### Exercise
For the material that follows, return exactly the lines from the one with "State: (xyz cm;" through the one with "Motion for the", both ends included.

### Data excerpt
____
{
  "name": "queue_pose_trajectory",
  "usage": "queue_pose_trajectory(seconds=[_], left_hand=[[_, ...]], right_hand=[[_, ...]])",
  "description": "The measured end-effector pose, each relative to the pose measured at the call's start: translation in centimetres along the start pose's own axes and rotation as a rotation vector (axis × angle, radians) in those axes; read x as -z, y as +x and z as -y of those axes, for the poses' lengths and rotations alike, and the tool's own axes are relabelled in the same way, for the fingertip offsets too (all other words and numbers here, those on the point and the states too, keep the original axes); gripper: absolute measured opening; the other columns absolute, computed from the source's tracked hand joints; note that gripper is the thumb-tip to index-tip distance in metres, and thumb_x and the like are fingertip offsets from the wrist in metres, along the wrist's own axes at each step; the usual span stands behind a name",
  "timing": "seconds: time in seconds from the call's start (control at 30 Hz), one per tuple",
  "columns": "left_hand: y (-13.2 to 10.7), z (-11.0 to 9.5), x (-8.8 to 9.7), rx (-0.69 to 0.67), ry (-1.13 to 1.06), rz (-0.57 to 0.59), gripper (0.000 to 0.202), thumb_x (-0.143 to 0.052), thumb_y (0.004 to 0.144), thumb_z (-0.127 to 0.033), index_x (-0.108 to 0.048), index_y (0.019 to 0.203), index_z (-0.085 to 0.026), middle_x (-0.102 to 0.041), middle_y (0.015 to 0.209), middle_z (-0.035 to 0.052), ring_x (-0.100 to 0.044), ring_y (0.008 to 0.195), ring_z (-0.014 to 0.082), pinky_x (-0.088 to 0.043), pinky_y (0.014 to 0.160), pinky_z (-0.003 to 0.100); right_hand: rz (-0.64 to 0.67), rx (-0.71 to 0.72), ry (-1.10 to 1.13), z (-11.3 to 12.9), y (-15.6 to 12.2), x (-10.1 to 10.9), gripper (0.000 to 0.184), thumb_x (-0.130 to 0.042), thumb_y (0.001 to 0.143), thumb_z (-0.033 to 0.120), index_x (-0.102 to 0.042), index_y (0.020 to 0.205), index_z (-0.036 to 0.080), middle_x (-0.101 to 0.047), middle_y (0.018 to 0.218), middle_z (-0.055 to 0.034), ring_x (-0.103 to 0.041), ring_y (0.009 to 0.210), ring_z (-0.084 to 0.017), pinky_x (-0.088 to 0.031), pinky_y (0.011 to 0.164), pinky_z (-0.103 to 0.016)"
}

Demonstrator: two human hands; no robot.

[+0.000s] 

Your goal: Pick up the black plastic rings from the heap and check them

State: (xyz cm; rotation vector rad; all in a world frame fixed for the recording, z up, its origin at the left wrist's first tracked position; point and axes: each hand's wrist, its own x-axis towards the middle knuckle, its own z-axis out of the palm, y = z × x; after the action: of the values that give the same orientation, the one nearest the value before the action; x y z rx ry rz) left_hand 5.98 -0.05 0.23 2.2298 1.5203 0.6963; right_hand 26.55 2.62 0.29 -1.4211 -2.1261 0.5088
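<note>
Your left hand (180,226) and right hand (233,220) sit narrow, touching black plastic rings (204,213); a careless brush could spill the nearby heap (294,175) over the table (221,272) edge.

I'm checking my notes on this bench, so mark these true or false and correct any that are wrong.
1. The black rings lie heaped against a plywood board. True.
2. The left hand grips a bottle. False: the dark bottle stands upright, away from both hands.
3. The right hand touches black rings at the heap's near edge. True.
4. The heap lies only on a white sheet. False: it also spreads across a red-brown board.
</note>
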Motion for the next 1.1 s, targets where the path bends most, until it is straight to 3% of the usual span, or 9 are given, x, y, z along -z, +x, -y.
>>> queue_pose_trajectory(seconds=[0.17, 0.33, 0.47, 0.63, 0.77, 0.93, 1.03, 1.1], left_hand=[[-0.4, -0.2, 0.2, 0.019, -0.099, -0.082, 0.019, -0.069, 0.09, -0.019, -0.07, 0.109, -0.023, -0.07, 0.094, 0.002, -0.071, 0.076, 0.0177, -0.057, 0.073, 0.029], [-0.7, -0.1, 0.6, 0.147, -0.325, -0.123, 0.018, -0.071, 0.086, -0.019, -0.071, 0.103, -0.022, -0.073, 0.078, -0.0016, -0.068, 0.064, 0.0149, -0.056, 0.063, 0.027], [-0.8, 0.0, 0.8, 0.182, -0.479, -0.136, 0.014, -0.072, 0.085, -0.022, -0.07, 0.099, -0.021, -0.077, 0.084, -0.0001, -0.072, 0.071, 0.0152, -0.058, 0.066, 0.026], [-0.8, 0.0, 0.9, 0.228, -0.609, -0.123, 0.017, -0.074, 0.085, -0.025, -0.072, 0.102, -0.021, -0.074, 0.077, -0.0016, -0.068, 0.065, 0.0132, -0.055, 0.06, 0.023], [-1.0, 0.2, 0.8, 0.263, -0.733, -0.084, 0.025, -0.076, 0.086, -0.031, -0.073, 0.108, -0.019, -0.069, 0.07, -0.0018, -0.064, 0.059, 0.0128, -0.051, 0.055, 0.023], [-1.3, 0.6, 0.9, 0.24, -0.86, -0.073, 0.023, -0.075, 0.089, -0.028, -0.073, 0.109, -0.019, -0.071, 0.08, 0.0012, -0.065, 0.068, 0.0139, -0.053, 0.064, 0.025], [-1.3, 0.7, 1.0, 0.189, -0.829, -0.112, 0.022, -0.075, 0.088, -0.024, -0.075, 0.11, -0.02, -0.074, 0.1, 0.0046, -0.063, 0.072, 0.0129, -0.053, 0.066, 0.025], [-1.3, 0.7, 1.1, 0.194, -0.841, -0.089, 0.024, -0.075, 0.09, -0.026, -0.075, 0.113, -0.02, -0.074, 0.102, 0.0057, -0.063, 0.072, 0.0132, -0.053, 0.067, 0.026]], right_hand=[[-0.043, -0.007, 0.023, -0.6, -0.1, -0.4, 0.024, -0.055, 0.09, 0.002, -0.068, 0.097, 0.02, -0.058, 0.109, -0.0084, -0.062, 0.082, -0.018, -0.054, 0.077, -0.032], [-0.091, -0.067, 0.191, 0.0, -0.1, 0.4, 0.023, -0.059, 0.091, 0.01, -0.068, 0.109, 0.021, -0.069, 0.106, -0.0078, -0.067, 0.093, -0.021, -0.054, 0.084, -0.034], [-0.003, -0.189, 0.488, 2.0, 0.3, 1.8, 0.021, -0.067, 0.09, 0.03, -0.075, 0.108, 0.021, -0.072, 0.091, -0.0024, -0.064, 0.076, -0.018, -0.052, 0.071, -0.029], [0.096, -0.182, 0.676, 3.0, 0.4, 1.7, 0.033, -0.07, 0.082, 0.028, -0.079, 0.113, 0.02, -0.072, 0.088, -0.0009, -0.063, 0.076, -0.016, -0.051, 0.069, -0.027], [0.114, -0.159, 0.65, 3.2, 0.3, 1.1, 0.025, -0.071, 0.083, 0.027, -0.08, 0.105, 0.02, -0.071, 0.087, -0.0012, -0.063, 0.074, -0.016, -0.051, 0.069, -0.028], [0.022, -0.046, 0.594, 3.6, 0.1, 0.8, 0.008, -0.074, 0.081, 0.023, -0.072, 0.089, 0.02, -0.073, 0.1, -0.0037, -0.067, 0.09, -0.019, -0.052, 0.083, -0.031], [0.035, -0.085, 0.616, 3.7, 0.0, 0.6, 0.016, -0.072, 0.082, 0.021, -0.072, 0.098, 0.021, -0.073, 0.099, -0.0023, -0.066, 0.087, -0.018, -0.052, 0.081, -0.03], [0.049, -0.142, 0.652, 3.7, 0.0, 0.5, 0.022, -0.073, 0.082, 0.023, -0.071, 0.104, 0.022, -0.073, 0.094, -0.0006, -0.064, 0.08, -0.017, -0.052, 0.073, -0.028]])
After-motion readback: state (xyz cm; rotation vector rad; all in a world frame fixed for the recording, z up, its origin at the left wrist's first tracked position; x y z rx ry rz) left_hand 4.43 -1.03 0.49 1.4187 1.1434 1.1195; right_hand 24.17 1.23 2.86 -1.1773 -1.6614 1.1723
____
### Written reply
State: (xyz cm; rotation vector rad; all in a world frame fixed for the recording, z up, its origin at the left wrist's first tracked position; point and axes: each hand's wrist, its own x-axis towards the middle knuckle, its own z-axis out of the palm, y = z × x; after the action: of the values that give the same orientation, the one nearest the value before the action; x y z rx ry rz) left_hand 5.98 -0.05 0.23 2.2298 1.5203 0.6963; right_hand 26.55 2.62 0.29 -1.4211 -2.1261 0.5088
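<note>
Your left hand (180,226) and right hand (233,220) sit narrow, touching black plastic rings (204,213); a careless brush could spill the nearby heap (294,175) over the table (221,272) edge.

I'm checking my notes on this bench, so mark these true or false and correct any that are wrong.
1. The black rings lie heaped against a plywood board. True.
2. The left hand grips a bottle. False: the dark bottle stands upright, away from both hands.
3. The right hand touches black rings at the heap's near edge. True.
4. The heap lies only on a white sheet. False: it also spreads across a red-brown board.
</note>
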Motion for the next 1.1 s, targets where the path bends most, until it is straight to 3% of the usual span, or 9 are given, x, y, z along -z, +x, -y.

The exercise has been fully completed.